Fails when compiling [WAS: Re: [Announce] GPGME 1.0.0 released]
Marcus Brinkmann
marcus.brinkmann at ruhr-uni-bochum.de
Sat Oct 2 16:23:25 CEST 2004
At Fri, 01 Oct 2004 13:44:45 +0200,
Jose Carlos Garcia Sogo <jsogo at debian.org> wrote:
> > Of course, for real usability, you may want to make gpgme suggest or
> > recommend gpgsm.
>
> This will need to wait for a GpgSM package to be ready ;-)
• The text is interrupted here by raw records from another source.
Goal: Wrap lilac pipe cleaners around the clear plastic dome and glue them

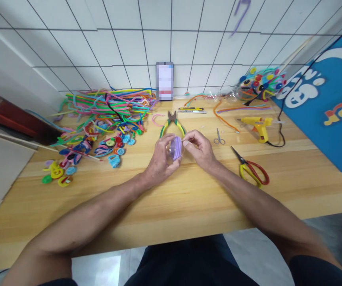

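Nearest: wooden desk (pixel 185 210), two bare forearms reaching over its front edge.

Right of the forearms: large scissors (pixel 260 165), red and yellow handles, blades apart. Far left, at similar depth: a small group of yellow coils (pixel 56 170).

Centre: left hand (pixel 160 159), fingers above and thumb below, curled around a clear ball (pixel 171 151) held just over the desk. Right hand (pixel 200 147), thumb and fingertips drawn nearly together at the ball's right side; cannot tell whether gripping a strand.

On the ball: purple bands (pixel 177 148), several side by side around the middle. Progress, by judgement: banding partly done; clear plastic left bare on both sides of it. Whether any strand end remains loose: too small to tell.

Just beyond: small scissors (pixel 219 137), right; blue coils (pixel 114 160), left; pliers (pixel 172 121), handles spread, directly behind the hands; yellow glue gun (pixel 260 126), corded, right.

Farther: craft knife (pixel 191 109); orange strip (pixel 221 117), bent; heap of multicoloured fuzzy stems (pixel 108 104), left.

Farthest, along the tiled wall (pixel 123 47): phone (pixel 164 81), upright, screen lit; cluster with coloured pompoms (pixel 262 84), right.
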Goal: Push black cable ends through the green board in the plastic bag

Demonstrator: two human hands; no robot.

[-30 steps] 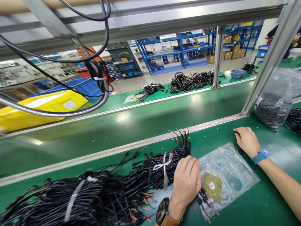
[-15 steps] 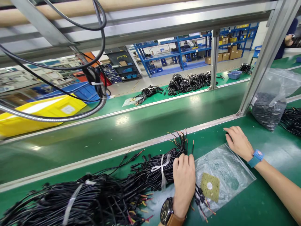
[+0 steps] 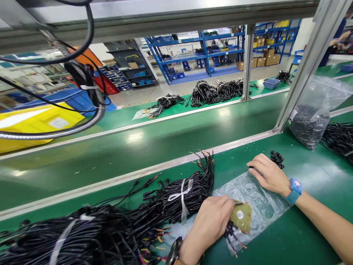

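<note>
My left hand [image 3: 211, 218] is closed over a black cable; stripped wire ends [image 3: 242, 203] stick out past its fingers, above a yellow-green sponge [image 3: 240, 218] with a white hole. The sponge lies on a clear plastic bag [image 3: 266, 206]. Several short wire leads [image 3: 233, 235] rest below this hand, on the bag's left part. Over the bag's upper edge, my right hand [image 3: 268, 173] pinches a small black piece [image 3: 250, 167], mostly hidden by the fingers. Just behind it sit small black parts [image 3: 277, 159] in a loose heap. A tied black cable bundle [image 3: 184, 197] lies left of my left hand.
A larger cable bundle [image 3: 79, 239] covers the lower left of the green bench. A bag of black parts [image 3: 310, 123] stands by the metal post [image 3: 300, 70] at right, with more cables [image 3: 340, 140] beside it. Black hoses [image 3: 89, 84] hang at upper left.
My left hand has moved from the tied bundle's end down toward the sponge, with a cable's wire ends now showing. My right hand has drawn back slightly left, and the black parts heap is now visible.
</note>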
Probably, if Debian Policy demands that.
> > I guess for the current release you might want to compile it without
> > gpgsm support. It doesn't matter, but in either case I think a
> > dependency on the first gpgme version compiled with gpgsm support will
> > need to be added to the gpgsm package manually.
>
> Perhaps a enhaces. Or does gpgsm depends on gpgme (and gpgme on gpgsm,
> a nice circular dependency)
No, there is no hard-dependency in either direction. GPGME will
detect if gpgsm is present or not, and provide proper information to
the user of the library.
However, let's say you install the GPGME enhanced mutt. Then mutt
will depend on gpgme. But to really use encryption, the user needs to
install at least either gpg or gpgsm, depending on which protocol he
wants to use.
Now, if GPGME requires GpgSM, or if GpgSM enhances, GPGME, I'll leave
that for the relevant maintainers to decide. The only thing that
matters here in my view is that it will have the right consequences in
the user interfaces of the package installer frontends.
GpgSM will then suck in some libs and gpg-agent, which in turn will
suck in a pinentry package. Those are hard dependencies, so it will
be OK.
> Yes, but I am not very sure about Ägypten picture. I mean, I don't
> know which modules are needed, which is the canonical URL to get them,
> and IIRC Matthias Urlichs was also packaging some of these modules.
Yes. Matthias Urlichs (who already replied, nice!) has also some
information about the package structure we sent to him some time ago,
and what I saw on his site matched that. So, it's basically already
done.
The main issues from our point of view are that gpgsm, gpg-agent and
gpg should all be in their own packages, as gpg-agent can be used by
both (it probably "enhances" gpg, but is required for gpgsm).
Then there is the issue of package gpg2, which probably should be in
its own package, because of the major differences (some might prefer
the old one). But then is the issue how to deal with it in GPGME.
You can either make an alternative GPGME package that is configured to
use gpg2, or you can manage gpg via alternatives in Debian (the latter
looks to me like the better solution).
Note that GPGME doesn't allow you to configure the path to the
backends at runtime. This is a deliberate decision, for vague
security concerns. However, if you look at it critically, there is no
real security to be gained from this, so we probably could be talked
into changing that, if it is actually helpful. I am just mentioning
this as a potential third alternative.